Exercise details: The answer is the full listing restated exactly, without any pictures.
[Start of section]
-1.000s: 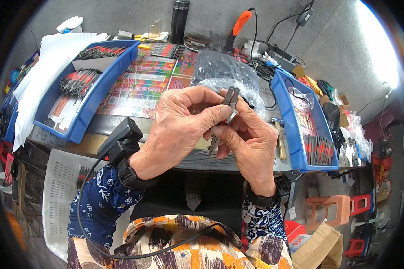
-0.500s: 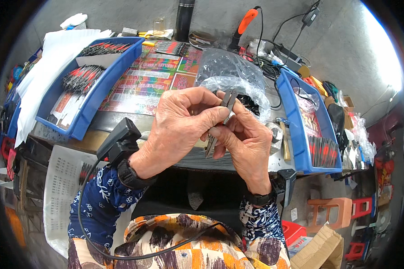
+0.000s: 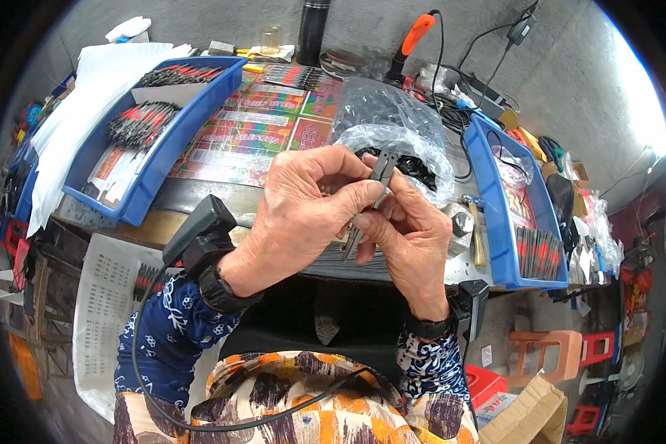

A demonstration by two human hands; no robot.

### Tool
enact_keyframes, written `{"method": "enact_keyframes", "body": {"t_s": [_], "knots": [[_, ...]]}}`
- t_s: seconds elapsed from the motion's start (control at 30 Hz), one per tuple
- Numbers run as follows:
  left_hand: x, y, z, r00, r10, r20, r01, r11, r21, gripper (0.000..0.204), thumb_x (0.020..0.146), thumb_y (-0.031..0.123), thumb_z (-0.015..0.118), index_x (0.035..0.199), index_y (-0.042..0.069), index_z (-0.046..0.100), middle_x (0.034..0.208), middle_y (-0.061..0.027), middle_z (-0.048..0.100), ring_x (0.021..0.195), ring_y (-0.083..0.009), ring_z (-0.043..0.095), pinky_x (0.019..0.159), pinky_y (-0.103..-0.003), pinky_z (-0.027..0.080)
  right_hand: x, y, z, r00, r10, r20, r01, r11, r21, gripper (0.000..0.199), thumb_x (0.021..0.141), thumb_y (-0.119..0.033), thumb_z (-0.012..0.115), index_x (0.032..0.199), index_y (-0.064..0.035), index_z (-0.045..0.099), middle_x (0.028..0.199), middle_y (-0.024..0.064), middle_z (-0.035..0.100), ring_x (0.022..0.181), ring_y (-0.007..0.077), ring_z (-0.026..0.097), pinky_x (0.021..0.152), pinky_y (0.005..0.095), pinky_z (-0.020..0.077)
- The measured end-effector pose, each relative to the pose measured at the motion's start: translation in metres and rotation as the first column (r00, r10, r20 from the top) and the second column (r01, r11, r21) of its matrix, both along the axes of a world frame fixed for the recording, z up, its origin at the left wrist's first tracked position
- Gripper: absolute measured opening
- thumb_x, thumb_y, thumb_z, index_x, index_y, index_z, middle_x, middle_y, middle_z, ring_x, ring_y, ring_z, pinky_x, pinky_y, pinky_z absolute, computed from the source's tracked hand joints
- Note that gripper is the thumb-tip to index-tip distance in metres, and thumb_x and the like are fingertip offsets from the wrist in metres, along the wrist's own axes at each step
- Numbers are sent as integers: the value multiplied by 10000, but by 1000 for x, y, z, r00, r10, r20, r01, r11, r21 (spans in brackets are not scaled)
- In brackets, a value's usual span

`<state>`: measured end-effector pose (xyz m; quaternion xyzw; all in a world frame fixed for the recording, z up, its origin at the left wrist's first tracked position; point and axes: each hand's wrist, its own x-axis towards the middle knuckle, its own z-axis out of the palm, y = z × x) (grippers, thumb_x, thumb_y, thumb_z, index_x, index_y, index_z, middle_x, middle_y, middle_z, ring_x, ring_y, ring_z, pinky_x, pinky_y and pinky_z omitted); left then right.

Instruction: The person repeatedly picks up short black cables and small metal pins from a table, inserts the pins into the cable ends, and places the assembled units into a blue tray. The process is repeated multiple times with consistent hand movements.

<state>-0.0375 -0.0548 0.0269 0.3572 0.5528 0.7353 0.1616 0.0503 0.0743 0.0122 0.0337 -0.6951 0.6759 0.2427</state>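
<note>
Where hands (image 3: 300,196) (image 3: 418,231) pinch, metal piece (image 3: 384,169) (slanted) protrudes upward.

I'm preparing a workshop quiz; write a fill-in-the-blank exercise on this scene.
The left hand and the ____ hand hold a slim grey tool.
The right-hand tray is ____.
Pieces standing in it are dark and ____.
The slanted handle beyond the clear bag is ____.

Missing words: right; blue; red; orange.
</note>
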Motion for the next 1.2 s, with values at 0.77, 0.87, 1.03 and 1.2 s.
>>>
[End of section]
Written response:
-1.000s: 
-0.500s: 
+0.000s: 

A demonstration by two human hands; no robot.

### Tool
enact_keyframes, written `{"method": "enact_keyframes", "body": {"t_s": [_], "knots": [[_, ...]]}}`
- t_s: seconds elapsed from the motion's start (control at 30 Hz), one per tuple
- Numbers run as follows:
  left_hand: x, y, z, r00, r10, r20, r01, r11, r21, gripper (0.000..0.204), thumb_x (0.020..0.146), thumb_y (-0.031..0.123), thumb_z (-0.015..0.118), index_x (0.035..0.199), index_y (-0.042..0.069), index_z (-0.046..0.100), middle_x (0.034..0.208), middle_y (-0.061..0.027), middle_z (-0.048..0.100), ring_x (0.021..0.195), ring_y (-0.083..0.009), ring_z (-0.043..0.095), pinky_x (0.019..0.159), pinky_y (-0.103..-0.003), pinky_z (-0.027..0.080)
  right_hand: x, y, z, r00, r10, r20, r01, r11, r21, gripper (0.000..0.199), thumb_x (0.021..0.141), thumb_y (-0.119..0.033), thumb_z (-0.012..0.115), index_x (0.032..0.199), index_y (-0.064..0.035), index_z (-0.045..0.099), middle_x (0.028..0.199), middle_y (-0.024..0.064), middle_z (-0.035..0.100), ring_x (0.022..0.181), ring_y (-0.007..0.077), ring_z (-0.026..0.097), pinky_x (0.021..0.152), pinky_y (0.005..0.095), pinky_z (-0.020..0.077)
- The measured end-effector pose, each relative to the pose measured at the motion's start: translation in metres and rotation as the first column (r00, r10, r20 from the top) and the second column (r01, r11, r21) of its matrix, both along the axes of a world frame fixed for the recording, z up, its origin at the left wrist's first tracked position
- Gripper: absolute measured opening
- thumb_x, thumb_y, thumb_z, index_x, index_y, index_z, middle_x, middle_y, middle_z, ring_x, ring_y, ring_z, pinky_x, pinky_y, pinky_z absolute, computed from the source's tracked hand joints
- Note that gripper is the thumb-tip to index-tip distance in metres, and thumb_x and the like are fingertip offsets from the wrist in metres, along the wrist's own axes at each step
- Numbers are sent as integers: the value multiplied by 10000, but by 1000 for x, y, z, r00, r10, r20, r01, r11, r21 (spans in brackets are not scaled)
- In brackets, a value's usual span

`<state>`: measured end-effector pose (xyz m; quaternion xyzw; all in a world frame fixed for the recording, z up, its origin at the left wrist's first tracked position; point and axes: each hand's wrist, its own x-axis towards the middle knuckle, its own z-axis out of the palm, y = z × x) (grippers, thumb_x, thumb_y, thumb_z, index_x, index_y, index_z, middle_x, middle_y, middle_z, ring_x, ring_y, ring_z, pinky_x, pinky_y and pinky_z omitted); left then right.

Instruction: The person repeatedly picks up short black cables and small metal pins from a table, inserts the pins into the cable ends, and places the assembled units into a blue tray. The process is repeated multiple times with consistent hand movements.

<state>-0.0375 -0.0548 0.0269 0.3572 0.5528 0.7353 0.1616 0.0503 0.0743 0.0122 0.0337 -0.6951 0.6759 0.2427</state>
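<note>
Where hands (image 3: 300,196) (image 3: 418,231) pinch, metal piece (image 3: 384,169) (slanted) protrudes upward.

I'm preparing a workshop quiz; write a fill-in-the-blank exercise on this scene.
The left hand and the ____ hand hold a slim grey tool.
The right-hand tray is ____.
Pieces standing in it are dark and ____.
The slanted handle beyond the clear bag is ____.

Missing words: right; blue; red; orange.
</note>
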Motion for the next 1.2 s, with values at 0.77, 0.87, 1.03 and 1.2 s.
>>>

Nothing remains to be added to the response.